Au Portugal, dix-neuf des 24 quartiers de la capitale Lisbonne ont été mis en confinement jeudi jusqu'au 14 juillet au moins. Jeudi, le ministère de la Santé a confirmé 311 nouveaux cas, dont près de 80 pour cent à Lisbonne.

En France, le Ro augmente dans sept régions sur 13, ce qui signifie que le taux de propagation du virus s'accélère. Dans trois régions, Normandie, Auvergne-Rhônes-Alpes et Occitanie, le Ro est supérieure à 1. Dans la région Île-de-France qui comprend Paris, elle est de 0,94. La moyenne nationale pour la période du 6 au 12 juin était de 0,93, soit une augmentation par rapport à 0,88 début juin.

En Guyane française, territoire d'outre-mer bordant le Brésil, la situation est extrêmement dramatique. Le nombre de cas par 100.000 habitants a explosé à 308, contre 88 il y a seulement une semaine.

Mercredi, le gouvernement Macron a annoncé une nouvelle levée de tout ce qui restait des restrictions sur les activités des employeurs maintenues après le déconfinement le 11 mai. La ministre du Travail Muriel Pénicaud a publié un nouvel ensemble de directives pour les employeurs, qui n'exigent plus qu’une superficie de quatre mètres carrés par employé soit assurée afin d'assurer une distanciation sociale entre collègues.

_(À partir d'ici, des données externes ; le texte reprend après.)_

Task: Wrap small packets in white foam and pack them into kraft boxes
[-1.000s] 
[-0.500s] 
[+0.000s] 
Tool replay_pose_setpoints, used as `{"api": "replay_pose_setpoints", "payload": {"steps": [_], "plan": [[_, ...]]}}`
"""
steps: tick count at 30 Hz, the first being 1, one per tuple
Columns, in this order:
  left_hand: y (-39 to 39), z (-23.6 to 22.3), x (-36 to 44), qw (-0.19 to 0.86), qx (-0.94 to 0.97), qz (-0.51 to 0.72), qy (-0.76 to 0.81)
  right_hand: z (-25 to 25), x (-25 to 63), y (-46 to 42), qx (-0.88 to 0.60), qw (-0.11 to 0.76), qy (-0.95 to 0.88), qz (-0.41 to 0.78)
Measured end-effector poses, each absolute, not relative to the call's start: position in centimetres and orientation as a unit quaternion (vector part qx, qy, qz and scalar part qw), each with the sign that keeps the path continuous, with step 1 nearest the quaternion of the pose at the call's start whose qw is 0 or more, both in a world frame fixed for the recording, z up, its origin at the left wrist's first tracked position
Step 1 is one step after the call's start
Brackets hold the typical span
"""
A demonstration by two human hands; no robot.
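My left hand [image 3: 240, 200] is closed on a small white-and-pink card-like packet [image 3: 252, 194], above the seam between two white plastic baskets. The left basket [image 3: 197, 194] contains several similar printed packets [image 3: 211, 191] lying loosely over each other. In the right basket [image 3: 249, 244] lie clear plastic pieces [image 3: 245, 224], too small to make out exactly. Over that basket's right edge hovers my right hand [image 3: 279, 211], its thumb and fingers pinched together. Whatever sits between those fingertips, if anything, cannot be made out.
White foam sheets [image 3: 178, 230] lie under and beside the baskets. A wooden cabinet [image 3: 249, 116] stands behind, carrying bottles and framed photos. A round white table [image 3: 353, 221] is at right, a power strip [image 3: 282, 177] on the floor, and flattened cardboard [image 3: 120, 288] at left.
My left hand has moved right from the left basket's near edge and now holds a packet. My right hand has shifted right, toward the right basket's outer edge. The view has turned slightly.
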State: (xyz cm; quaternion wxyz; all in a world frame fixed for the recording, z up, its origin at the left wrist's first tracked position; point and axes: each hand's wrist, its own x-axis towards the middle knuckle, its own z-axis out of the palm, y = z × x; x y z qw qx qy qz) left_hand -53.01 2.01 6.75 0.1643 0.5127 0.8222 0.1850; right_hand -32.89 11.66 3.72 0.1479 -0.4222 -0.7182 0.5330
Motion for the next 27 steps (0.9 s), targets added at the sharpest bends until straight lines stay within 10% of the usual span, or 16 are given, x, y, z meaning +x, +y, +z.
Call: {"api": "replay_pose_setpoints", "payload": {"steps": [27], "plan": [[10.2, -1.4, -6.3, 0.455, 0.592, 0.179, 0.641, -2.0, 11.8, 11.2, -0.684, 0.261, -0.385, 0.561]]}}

L'exigence de quatre mètres carrés est remplacée par un «guide» pour que les employés aient un mètre de séparation entre eux. Ceci n'est pas contraignant et ne vaut rien. Les nouvelles recommandations ajoutent que si la distance d'un mètre ne peut être maintenue, les employés doivent porter un masque. Dans le cas contraire, ils sont dispensés d’en porter. Plus de 29.700 personnes sont décédées du virus en France.

En Grande-Bretagne, où des centaines de personnes continuent de mourir chaque jour du virus, le Premier ministre Boris Johnson a annoncé mardi la fin des mesures de confinement restantes (article en anglais). Comme en France, les exigences de distanciation sociale ont également été remplacées par des «conseils» dénués de sens d'une séparation d'un mètre.

La politique de pleine réouverture des gouvernements européens équivaut à une mise en œuvre non déclarée de la «théorie» pseudo-scientifique meurtrière de «l'immunité collective». La propagation du virus n'est pas entravée, afin qu'il n'y ait pas d'entrave à la rentabilité des activités de l'élite financière et du patronat.